Many of us, especially in the south, choose not to have our cooktop and ThermoWell pilots going in the summer. It really cuts down on heat in the kitchen.  Extinguishing the pilots at summer solstice, and relighting at the fall equinox, can put Chambers owners in touch with the seasons.

My wife and I don't actually live in the south but we are of southern Italian heritage, so we don't like air conditioning and generally just like to do things in more difficult ways than is normally done.  So on the first hot days of late spring we turn off the gas to the ThermoWell and cooktop pilots.  Thereafter we must use a grill igniter (we call it Sparky) to light the cooktop burners when we need them.  It usually takes a little getting used to:  we flip a burner lever and stare at the cold dark iron for a few seconds until we remember to grab Sparky and make fire happen.  In those first few weeks I'm sure we waste more gas than the pilots would ever consume over the summer, but it does actually keep the kitchen cooler.  Here's the "How To":

Models A/B/BZ

Remove the grate and drip pan from the front left burner. My finger is pointing to the flash tube.  Lift its tip off of the burner body in order to get better access to the control valves for the cooktop and ThermoWell.  The valves, shown at left, are small brass bodies attached to the stove's manifold (gas supply pipe).  You may have to go through the right REAR burner opening to access the cooktop pilot valve.

With a medium to large screwdriver, turn the cooktop valve clockwise to reduce and turn off the pilot.  The valves may be "frozen" if they haven't been serviced.  If so, gently but with some force turn the screwdriver in one direction, then the other, many times until the valve starts to turn.  Now turn the valve gently clockwise until it stops.  The pilot flame should be out and you should not smell any gas.  Repeat the process for the ThermoWell.

Models C and D

Open up the service compartment door, and to the upper left you will see the pilot valve heads (yellow arrow).

Sometimes it's a filter with two screws, other times it's a filter to which the pilot valve assembly is attached.

The upper screw head is for the cooktop pilot, the lower is for the ThermoWell.  Adjust as described above.

Of course when fall comes around we reverse the process, and experience a giddy sense of awe at simply turning a lever and having fire magically appear!  How incredibly awesome and convenient!  Some would argue that a Chambers range with two pilot lights going is not efficient or environmentally friendly.  I respectfully disagree.  During the winter, whatever heat those pilots are putting off are taking load off the furnace for warming the house.

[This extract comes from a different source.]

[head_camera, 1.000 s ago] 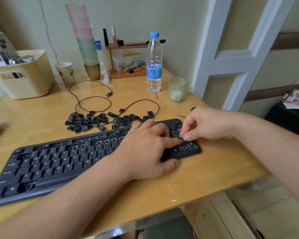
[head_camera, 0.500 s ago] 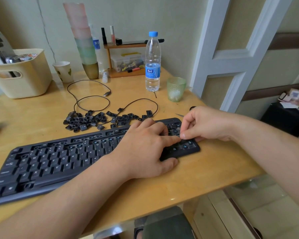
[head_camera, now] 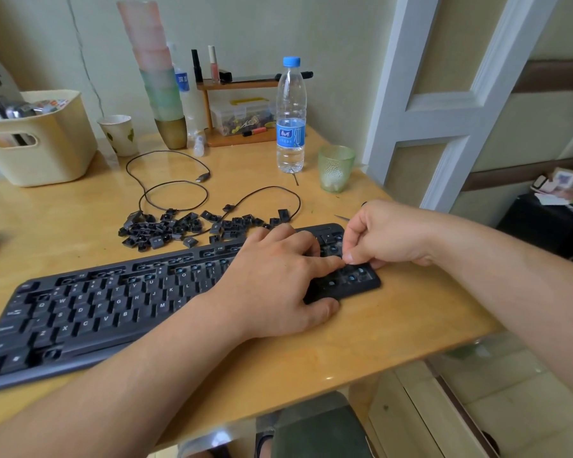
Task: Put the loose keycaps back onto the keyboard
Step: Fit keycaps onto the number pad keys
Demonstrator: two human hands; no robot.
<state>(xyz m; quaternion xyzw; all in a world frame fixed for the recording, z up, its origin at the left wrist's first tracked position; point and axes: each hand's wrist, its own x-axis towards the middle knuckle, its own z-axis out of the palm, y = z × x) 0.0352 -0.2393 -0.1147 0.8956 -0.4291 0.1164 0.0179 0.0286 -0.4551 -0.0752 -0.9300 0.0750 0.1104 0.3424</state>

As a Chambers owner, you already know how fabulously interesting life can be.  Make it even more so by getting in touch with the rotation of the planet by the seasonal extinguishing and lighting of your ThermoWell and cooktop pilots!

TECH TIP:  The proper height of you cooktop pilot flame is about 3/4".  Shorter is fine, as long as it still easily lights your burners, and stays lit with whatever drafts exist in your kitchen.  Same for your ThermoWell pilot.  Whatever it's height, you don't want to have any orange in the tip of the flame.  That indicates incomplete combustion, creating excessive carbon monoxide that may cause an unpleasant smell, and gives some people headaches.